Исправник спросил густым басом:
– Кто же такой?.. А?..
– А вот увидите!
Корка подошел к прилавку и стал набирать в тарелку разные сорта закусок.
– Да не мучьте же! – крикнул Савелий Петрович таким тоном, будто к его пяткам прикладывали раскаленное железо.
Андрей Иванович не спеша выпил полынной и долго прожевывал бутерброд с яйцом и анчоусом. Он чувствовал, что все взоры устремлены на него, и смаковал положение.
– Ну?! – пробасил опять исправник, ненавидя в эту минуту Андрея Ивановича. – Вы вечно только раздразните!
Лицо Корки приняло торжественное выражение.
– Ну, хорошо, хорошо!.. Должен вам сказать, государи мои, что в нашем городе появилось новое, весьма интересное и, даже можно сказать, необычайное, лицо!.. К Федору Александровичу приехал племянник – корнет санкт-петербургской гвардии!..
Последние слова Андрей Иванович произнес с благоговейным испугом. И этот испуг передался слушателям и отразился на их лицах.
– Санкт-петербургской гвардии! – прошептал, проникнутый священным трепетом, Савелий Петрович.
Грибанов никогда не был в Петербурге, да и вообще никогда в жизни не выезжал из родного Алатуева. Здесь он окончил гимназию, здесь же поступил на службу и проходил земной путь свой с покорностью маленького человечка. И ему северная столица представлялась в виде какого-то сказочного царства, в котором живут важные, чиновные особы, недоступные обыкновенным смертным. И каждый раз, получая казенные пакеты из Петербурга, он съеживался и чувствовал себя нехорошо.
Не знали Петербурга и многие из присутствующих. И потому приняли новость с должным уважением, глубокомысленно нахмурясь и приосанившись.
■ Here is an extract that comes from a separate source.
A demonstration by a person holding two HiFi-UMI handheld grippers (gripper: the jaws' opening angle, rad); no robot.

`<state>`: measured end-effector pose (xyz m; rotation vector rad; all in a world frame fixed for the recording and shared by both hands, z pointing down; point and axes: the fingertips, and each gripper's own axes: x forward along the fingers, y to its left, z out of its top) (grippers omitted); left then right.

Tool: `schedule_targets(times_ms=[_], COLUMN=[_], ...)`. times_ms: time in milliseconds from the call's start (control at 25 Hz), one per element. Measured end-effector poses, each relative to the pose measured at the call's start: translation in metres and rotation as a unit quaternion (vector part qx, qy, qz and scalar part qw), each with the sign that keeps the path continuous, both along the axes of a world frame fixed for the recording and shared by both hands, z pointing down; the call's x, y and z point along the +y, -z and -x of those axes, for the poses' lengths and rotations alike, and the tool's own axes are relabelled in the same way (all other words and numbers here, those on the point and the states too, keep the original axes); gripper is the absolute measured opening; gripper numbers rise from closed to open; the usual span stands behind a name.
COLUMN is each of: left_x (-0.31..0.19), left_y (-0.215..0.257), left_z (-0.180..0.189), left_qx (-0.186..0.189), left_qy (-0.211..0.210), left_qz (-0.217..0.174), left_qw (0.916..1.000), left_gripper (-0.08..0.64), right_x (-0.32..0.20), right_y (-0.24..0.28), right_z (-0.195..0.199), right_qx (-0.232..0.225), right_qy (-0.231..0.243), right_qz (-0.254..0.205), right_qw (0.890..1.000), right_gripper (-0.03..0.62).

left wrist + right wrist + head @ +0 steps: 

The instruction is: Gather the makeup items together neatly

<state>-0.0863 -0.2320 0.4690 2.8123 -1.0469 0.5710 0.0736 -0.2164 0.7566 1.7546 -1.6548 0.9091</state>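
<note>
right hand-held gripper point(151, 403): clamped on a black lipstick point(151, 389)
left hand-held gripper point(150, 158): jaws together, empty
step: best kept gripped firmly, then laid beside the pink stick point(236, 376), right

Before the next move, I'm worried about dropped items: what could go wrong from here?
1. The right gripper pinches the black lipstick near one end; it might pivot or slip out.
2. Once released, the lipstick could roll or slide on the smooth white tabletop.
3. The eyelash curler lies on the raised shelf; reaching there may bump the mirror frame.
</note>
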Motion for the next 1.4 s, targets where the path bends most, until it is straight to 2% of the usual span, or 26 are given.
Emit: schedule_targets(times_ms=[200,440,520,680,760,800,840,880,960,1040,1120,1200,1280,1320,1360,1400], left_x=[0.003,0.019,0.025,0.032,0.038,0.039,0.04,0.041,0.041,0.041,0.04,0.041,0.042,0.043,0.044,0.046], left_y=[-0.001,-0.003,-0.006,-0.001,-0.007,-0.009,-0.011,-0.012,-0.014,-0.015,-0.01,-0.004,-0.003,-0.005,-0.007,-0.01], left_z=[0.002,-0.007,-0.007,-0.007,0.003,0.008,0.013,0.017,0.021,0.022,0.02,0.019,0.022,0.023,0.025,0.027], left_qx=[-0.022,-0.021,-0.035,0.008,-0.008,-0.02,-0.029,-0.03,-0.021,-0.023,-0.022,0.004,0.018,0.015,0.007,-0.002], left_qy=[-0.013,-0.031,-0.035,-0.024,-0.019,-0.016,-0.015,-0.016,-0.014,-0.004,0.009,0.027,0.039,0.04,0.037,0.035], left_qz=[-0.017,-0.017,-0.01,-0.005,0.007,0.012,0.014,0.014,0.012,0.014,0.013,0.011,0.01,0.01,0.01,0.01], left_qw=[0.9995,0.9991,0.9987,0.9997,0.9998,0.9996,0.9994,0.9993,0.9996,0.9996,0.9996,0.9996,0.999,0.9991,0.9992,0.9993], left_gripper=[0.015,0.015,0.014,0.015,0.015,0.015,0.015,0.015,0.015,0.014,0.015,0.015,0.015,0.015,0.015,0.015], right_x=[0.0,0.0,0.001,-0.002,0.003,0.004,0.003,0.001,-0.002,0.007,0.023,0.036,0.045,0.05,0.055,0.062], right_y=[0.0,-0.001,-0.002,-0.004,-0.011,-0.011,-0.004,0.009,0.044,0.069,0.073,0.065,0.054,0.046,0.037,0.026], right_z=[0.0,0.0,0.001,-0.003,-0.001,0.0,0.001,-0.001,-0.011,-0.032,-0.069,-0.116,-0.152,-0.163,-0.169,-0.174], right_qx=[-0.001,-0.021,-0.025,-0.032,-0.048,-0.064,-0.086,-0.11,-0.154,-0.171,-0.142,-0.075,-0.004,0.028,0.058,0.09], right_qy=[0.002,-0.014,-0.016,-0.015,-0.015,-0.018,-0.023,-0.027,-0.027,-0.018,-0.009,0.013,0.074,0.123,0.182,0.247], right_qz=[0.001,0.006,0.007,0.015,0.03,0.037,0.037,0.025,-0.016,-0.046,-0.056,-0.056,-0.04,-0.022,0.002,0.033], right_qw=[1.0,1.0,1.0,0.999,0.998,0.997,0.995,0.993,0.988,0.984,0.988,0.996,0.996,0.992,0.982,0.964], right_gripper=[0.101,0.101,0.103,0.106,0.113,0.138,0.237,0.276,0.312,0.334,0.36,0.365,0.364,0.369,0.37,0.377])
И только исправник, служивший когда-то подпоручиком в пехотном полку, стоявшем в Нарве, и бывавший раз десяток в Петербурге, добродушно забасил:
– Гвардии?.. Что же… это очень хорошо!.. А позвольте вас спросить, – обратился он к Андрею Ивановичу, – собственно, в каком же полку сей молодой человек служит?..
Корка безнадежно развел руками.
– А, ей-Богу, не знаю!.. Знаю только, что в гвардии, а в какой – доподлинно сказать не могу!..
– Не «в какой», – поправил исправник, – а «в каком полку»!.. Гвардия, государь мой, одна, но полки ее разные: кавалергарды… кирасиры… уланы… гусары… стрелки!.. Впрочем, где же вам знать все эти тонкости?!. Для этого надо быть военным!..
Он выпятил вершка на два грудь и сочно звякнул шпорами. И все в эту минуту в глубине души пожалели, что судьба не дала им чести быть когда-нибудь военными.